* **TASK TO COMPLETE**
Every line of the data is to be transcribed as it stands.

• • • •

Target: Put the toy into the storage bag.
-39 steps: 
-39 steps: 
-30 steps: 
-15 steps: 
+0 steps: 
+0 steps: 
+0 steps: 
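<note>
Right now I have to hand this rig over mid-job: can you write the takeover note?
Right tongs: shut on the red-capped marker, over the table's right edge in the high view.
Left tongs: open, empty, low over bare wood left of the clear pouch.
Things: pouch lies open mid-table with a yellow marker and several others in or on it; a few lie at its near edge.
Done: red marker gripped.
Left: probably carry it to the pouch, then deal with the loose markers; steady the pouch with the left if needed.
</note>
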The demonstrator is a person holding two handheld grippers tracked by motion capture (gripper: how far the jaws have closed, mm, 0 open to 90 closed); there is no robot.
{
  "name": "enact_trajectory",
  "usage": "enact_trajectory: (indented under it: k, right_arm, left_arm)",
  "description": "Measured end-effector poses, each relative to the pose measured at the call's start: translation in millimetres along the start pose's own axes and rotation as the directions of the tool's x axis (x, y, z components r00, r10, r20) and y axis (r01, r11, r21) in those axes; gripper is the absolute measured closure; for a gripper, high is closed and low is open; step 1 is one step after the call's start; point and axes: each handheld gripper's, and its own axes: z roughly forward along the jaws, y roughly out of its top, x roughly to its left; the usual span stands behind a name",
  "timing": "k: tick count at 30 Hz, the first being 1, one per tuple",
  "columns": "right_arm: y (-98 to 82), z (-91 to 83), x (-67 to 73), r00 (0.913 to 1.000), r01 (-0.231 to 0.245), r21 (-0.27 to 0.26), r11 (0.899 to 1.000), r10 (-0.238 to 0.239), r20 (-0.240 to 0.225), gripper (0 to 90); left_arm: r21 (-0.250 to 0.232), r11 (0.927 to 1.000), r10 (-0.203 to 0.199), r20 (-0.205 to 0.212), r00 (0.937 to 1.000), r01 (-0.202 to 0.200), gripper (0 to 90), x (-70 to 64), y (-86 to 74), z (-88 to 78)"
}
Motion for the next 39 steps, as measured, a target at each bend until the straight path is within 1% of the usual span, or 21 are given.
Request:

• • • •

* **RESULT**
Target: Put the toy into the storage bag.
-39 steps: 
-39 steps: 
-30 steps: 
-15 steps: 
+0 steps: 
+0 steps: 
+0 steps: 
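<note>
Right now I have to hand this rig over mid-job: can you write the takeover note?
Right tongs: shut on the red-capped marker, over the table's right edge in the high view.
Left tongs: open, empty, low over bare wood left of the clear pouch.
Things: pouch lies open mid-table with a yellow marker and several others in or on it; a few lie at its near edge.
Done: red marker gripped.
Left: probably carry it to the pouch, then deal with the loose markers; steady the pouch with the left if needed.
</note>
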The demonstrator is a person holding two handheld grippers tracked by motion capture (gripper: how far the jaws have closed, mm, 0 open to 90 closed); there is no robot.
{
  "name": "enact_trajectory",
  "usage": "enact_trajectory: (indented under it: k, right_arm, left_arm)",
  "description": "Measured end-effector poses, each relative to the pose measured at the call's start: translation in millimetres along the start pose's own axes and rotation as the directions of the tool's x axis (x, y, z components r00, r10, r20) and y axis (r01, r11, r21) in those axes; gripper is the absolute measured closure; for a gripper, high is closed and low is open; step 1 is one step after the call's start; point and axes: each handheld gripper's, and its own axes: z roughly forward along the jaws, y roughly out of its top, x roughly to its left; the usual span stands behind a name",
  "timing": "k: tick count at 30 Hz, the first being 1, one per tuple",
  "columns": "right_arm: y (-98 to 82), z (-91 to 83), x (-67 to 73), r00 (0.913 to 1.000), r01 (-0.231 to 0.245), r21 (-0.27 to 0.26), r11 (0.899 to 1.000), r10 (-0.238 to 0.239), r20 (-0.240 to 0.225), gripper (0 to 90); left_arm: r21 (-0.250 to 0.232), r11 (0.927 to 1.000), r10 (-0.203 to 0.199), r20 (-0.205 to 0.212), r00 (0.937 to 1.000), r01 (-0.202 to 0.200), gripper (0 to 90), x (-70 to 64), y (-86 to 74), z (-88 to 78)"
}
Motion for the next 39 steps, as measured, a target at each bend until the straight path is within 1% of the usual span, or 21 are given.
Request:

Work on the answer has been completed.